Swedish theater producer

Lars Reinhold Schmidt (11 June 1917 – 18 October 2009) was a Swedish theatrical producer, director and publisher. He owned theaters in Paris, France, and Sweden. Schmidt was instrumental in bringing American theater to the European stage. He produced and translated numerous post-war American plays in Europe; including A Streetcar Named Desire, Cat on a Hot Tin Roof, Oklahoma! and Anne Frank. He is considered one of the most important cultural personalities of the 20th century evolution and commercialization of European theatre. In a 1964 Life magazine article, he was called "Europe's most important theatrical producer." Lars Schmidt married three-time Academy Award-winning film star Ingrid Bergman in December 1958.
== Early life ==
He was born in Uddevalla, Sweden. After working in coal mines in Swansea, Wales, he attended the City of London College in 1939. Schmidt returned to Sweden to serve in the army with the Bohuslän Regiment, and the following year he founded Lars Schmidt & Company to procure plays for the Gothenburg City Theatre.

In 1941 aged 24, Lars Schmidt moved to New York with the dream to become a writer for theater. His first Atlantic crossing during World War II to the United States was eventful. His vessel M/S Carolina Thorden was bombed and sunk by two German war planes off Tórshavn in the Faroe Islands, after departing from Finland. A British trawler rescued the survivors, and left them on the Faroe Islands. Schmidt lost his passport, letters of introduction and only had the clothes on his back when he finally arrived in New York, via Havana and Miami.
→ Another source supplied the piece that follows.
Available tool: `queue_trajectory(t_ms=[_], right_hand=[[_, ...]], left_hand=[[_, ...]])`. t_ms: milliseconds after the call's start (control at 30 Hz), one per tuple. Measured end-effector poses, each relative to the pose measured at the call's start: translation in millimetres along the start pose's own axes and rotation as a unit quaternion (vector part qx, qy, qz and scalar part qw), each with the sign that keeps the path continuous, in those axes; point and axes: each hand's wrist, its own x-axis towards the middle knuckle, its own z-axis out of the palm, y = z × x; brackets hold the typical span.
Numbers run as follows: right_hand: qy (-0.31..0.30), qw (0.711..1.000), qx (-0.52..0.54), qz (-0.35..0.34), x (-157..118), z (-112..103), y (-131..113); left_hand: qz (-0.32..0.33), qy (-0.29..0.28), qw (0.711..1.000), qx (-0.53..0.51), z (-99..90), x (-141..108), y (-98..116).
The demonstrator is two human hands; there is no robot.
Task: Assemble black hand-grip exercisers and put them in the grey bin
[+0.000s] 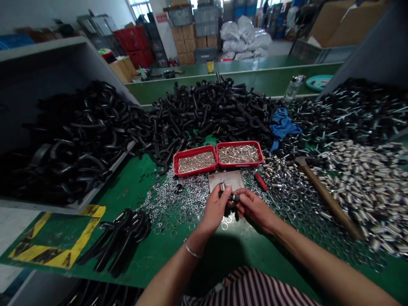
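Note:
In front of me my left hand (214, 209) is closed, with a shiny ridged metal cylinder (222, 185) standing up between thumb and fingers. Between the two hands lies a short black part (235, 198) with a metal band on it. The fingers of my right hand (255, 208) pinch its right end. Whether the cylinder and the black part are joined cannot be made out, as fingers cover the middle. Beneath them is a flat metal plate (236, 178). Loose metal rings (225, 226) lie just under the hands.
Two red trays (217, 165) of small metal pieces stand beyond the plate. To the right are a red screwdriver (261, 182), a hammer (328, 195) and heaped metal sleeves (379, 187). Black handles (207, 106) pile up behind; several (117, 242) lie at left. A blue cloth (283, 123) sits behind.

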Motion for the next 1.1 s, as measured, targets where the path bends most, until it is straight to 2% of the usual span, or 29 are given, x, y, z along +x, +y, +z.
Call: queue_trajectory(t_ms=[67, 100, 167, 233, 300, 367, 400, 467, 533, 600, 633, 700, 767, 800, 833, 900, 933, 1000, 1100], right_hand=[[0.039, 0.997, -0.042, -0.043, -6.6, -3.9, -6.2], [0.056, 0.995, -0.062, -0.063, -12.1, -7.0, -9.6], [0.084, 0.987, -0.107, -0.083, -26.5, -13.8, -13.8], [0.099, 0.982, -0.147, -0.067, -42.1, -18.7, -11.1], [0.090, 0.982, -0.165, -0.026, -54.6, -19.0, -0.6], [0.061, 0.985, -0.158, 0.017, -62.3, -14.5, 14.4], [0.046, 0.987, -0.150, 0.033, -64.3, -11.1, 22.0], [0.026, 0.989, -0.139, 0.045, -65.9, -3.8, 34.4], [0.025, 0.988, -0.145, 0.041, -65.6, 1.8, 42.0], [0.023, 0.986, -0.163, 0.042, -64.1, 3.6, 44.9], [0.020, 0.984, -0.172, 0.044, -63.1, 2.9, 44.8], [0.014, 0.981, -0.187, 0.041, -60.2, -1.6, 40.9], [0.025, 0.980, -0.197, 0.026, -55.7, -8.7, 31.5], [0.037, 0.979, -0.199, 0.016, -52.6, -12.3, 24.5], [0.051, 0.978, -0.201, 0.006, -49.0, -15.6, 16.3], [0.069, 0.977, -0.203, -0.012, -39.5, -19.1, -2.7], [0.070, 0.977, -0.203, -0.018, -33.8, -19.0, -12.4], [0.060, 0.978, -0.197, -0.027, -20.8, -14.8, -29.9], [0.033, 0.981, -0.189, -0.029, -0.8, -1.7, -45.2]], left_hand=[[0.103, 0.012, 0.983, 0.152, -18.3, 15.1, 20.8], [0.165, 0.031, 0.956, 0.241, -27.4, 22.8, 30.0], [0.254, 0.048, 0.873, 0.413, -40.8, 36.1, 40.1], [0.275, 0.007, 0.788, 0.551, -43.9, 44.3, 35.9], [0.256, -0.075, 0.720, 0.641, -37.4, 47.0, 22.2], [0.246, -0.141, 0.680, 0.676, -26.6, 46.2, 9.8], [0.251, -0.154, 0.672, 0.679, -21.5, 45.4, 6.7], [0.269, -0.142, 0.678, 0.669, -14.0, 44.6, 6.0], [0.269, -0.115, 0.696, 0.655, -11.1, 45.3, 6.6], [0.233, -0.107, 0.734, 0.629, -12.4, 46.7, 2.1], [0.207, -0.107, 0.767, 0.598, -14.3, 47.0, -1.8], [0.141, -0.091, 0.865, 0.474, -19.3, 45.3, -8.3], [0.052, -0.056, 0.964, 0.255, -23.6, 39.3, -7.1], [0.003, -0.044, 0.991, 0.129, -24.6, 34.7, -2.9], [-0.045, -0.042, 0.998, 0.010, -24.6, 29.5, 3.2], [-0.123, -0.068, 0.976, -0.164, -21.7, 18.9, 17.2], [-0.148, -0.090, 0.962, -0.211, -19.4, 14.3, 23.0], [-0.166, -0.121, 0.949, -0.241, -14.5, 8.1, 28.9], [-0.122, -0.110, 0.976, -0.141, -7.4, 6.3, 22.9]])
He spent six months in New York, and during that time forged relationships with theater heavyweights such as Richard Rodgers, Oscar Hammerstein II and Russel Crouse. He returned to Europe as a Swedish diplomatic courier. On the return leg of his journey, he had to travel through Germany by train, surviving bombing raids and hiding in ditches, while carrying both the Swedish diplomatic bag and the Scandinavian rights to Arsenic and Old Lace.

== Career ==

=== Bringing American theater to Scandinavia ===
In 1942, he founded the publishing company Lars Schmidt Teaterforlaget as a holding vehicle for the Scandinavian rights to American plays, and held the European premier of Arsenic and Old Lace in Gothenburg, Sweden.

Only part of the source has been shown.